The enemy stood their ground, content to wait for Philip to make the first move. They were defending their homeland; to get to Thebes and Athens we would have to get past them. If we beat them, there was nothing between us and the cities of the south. If they beat us Philip’s kingdom would collapse. This one battle would determine the outcome of the war.
The sun climbed higher. The two lines of armed men stood facing one another, sweating not entirely from the heat, waiting, waiting.
A single trumpet sounded. Like a single creature, Philip’s phalanxes on his far right began to march forward toward the Athenians. Not a charge, just a slow methodical march of some twenty thousand hoplites, shaking the ground with each step they took.
The Athenian line seemed to shudder. Then their spears came down to point at the advancing Macedonians. A battle between phalanxes often turned into a pushing match.

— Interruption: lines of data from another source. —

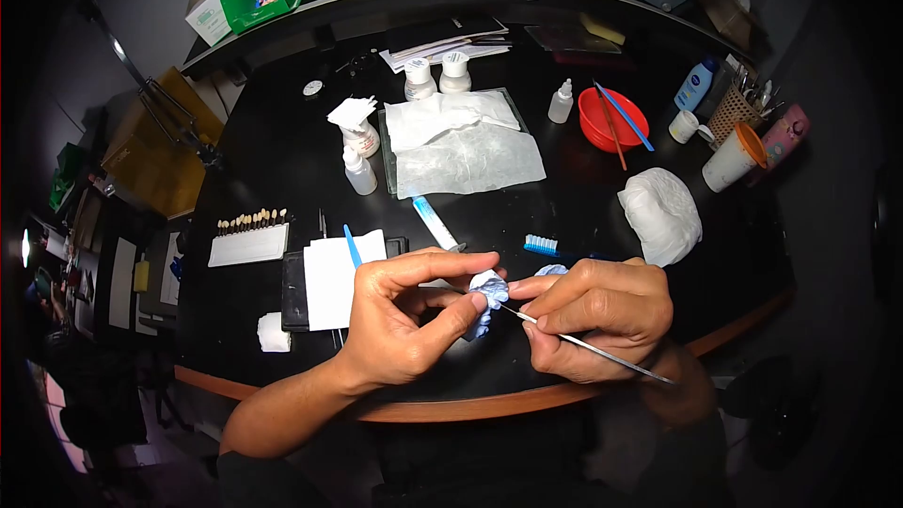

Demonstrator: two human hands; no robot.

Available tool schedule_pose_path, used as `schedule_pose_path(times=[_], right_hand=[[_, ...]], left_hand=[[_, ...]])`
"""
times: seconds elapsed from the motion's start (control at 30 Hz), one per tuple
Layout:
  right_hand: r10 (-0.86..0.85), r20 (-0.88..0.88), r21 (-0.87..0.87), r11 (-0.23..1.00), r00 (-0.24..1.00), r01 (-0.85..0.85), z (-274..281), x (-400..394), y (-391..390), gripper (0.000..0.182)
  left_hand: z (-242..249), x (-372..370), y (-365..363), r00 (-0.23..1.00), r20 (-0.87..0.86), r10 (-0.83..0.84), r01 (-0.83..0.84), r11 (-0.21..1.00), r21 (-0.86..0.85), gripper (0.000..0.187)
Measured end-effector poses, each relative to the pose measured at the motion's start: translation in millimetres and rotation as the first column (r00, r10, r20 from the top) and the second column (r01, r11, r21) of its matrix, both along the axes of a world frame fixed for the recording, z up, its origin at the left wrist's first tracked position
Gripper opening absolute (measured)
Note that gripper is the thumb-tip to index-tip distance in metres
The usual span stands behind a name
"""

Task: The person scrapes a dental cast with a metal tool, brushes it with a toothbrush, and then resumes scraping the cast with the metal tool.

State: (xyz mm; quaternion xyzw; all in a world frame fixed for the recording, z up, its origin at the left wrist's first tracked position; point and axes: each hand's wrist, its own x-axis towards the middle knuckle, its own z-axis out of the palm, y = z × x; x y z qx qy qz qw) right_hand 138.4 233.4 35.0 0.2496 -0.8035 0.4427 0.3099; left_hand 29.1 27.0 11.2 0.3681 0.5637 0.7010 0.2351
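My left hand (404,325) pinches a small bluish-white dental cast (489,288) between thumb and fingers, just above the front of the black table. In my right hand (602,315) is a thin metal dental instrument (611,357), held like a pen. Its fine tip points left at the cast's edge; whether it touches cannot be made out. Another bluish piece (551,270) shows behind my right fingers, partly hidden. A blue toothbrush (542,244) lies beyond my right hand, and a syringe (435,221) lies beyond my left.
White paper (329,273) rests on a black case at left, beside a tooth shade guide (249,240). Tissue sheets (466,155) cover a glass slab, with bottles (359,172) around it. At right stand a red bowl (602,132) with brushes across it and a bundled white cloth (661,214).
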Motion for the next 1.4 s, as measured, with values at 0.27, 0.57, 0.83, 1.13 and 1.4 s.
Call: schedule_pose_path(times=[0.27,0.57,0.83,1.13,1.4], right_hand=[[0.009,-0.008,0.006,1.0,1.0,-0.009,-2.8,0.0,1.1,0.018],[0.011,-0.016,0.032,0.999,1.0,-0.01,-3.5,1.8,2.6,0.02],[0.026,-0.031,0.001,1.0,0.999,-0.026,-2.8,0.3,1.7,0.019],[-0.004,-0.03,0.028,1.0,1.0,0.005,-4.0,2.3,0.5,0.019],[-0.015,-0.061,0.009,1.0,0.998,0.015,-6.1,1.1,-1.7,0.02]], left_hand=[[2.1,-3.2,-1.4,0.995,-0.1,-0.008,0.006,1.0,-0.021,0.034],[1.2,-3.3,-0.8,0.999,-0.025,-0.034,0.034,0.999,0.003,0.033],[0.4,-3.8,-1.4,0.998,-0.066,-0.019,0.018,1.0,-0.007,0.031],[-3.0,-3.0,-0.7,0.999,0.028,-0.04,0.04,0.999,0.004,0.032],[-9.4,-0.3,3.8,0.995,0.083,-0.061,0.053,0.995,0.09,0.031]])
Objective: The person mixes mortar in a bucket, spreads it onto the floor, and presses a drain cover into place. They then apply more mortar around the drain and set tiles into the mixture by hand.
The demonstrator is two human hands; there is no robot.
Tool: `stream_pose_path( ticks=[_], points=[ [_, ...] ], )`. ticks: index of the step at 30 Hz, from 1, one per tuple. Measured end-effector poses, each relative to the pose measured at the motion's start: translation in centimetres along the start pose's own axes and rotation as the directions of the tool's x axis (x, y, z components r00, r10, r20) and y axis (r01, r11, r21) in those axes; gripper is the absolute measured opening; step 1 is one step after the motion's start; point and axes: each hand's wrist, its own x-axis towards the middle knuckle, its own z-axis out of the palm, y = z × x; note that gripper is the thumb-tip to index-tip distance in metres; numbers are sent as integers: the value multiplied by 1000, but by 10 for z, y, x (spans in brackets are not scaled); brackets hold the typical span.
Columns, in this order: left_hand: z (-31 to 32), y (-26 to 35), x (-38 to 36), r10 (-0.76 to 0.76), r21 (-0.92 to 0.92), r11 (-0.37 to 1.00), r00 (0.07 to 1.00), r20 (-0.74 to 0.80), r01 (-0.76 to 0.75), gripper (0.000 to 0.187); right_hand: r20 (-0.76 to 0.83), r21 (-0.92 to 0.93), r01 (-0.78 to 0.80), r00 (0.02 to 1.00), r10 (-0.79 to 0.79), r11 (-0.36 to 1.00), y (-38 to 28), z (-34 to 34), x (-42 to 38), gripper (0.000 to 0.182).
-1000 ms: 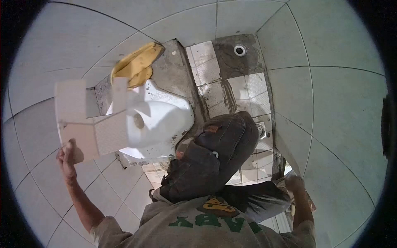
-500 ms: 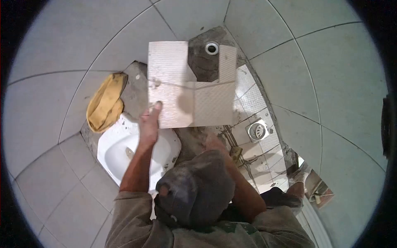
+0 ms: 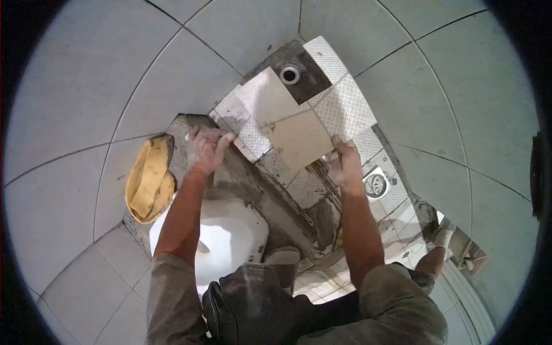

The two lines would meet with a clashing of spears and roar of fury and each would try to push down the other. That was why Philip ordered his phalanxes sixteen men deep; the extra weight was often the difference between victory and defeat.
The Athenians were twelve men deep. They began to move forward, toward the advancing Macedonians, with an equally slow, measured tread.
From our horses we saw it all unfolding. Thunderbolt was quivering with excitement, eager to go. I stroked his neck and glanced at Alexandros. Even with his helmet on and his cheek flaps strapped on I could see that he, too, was eager to charge. But true to his promise he kept his place, even though the rest of the enemy line was now moving toward us, keeping pace with the Athenians. The Thebans were marching straight toward us, as methodical and inexorable as death itself.
From out of the Macedonian phalanxes a flurry of peltasts scampered, showering the advancing Athenians with arrows and javelins and rocks. The second and more rearward ranks raised their shields over their heads, protecting themselves and their first rank, who kept their shields before them. I saw a few men fall, but by and large the peltasts did little more than irritate the Athenians.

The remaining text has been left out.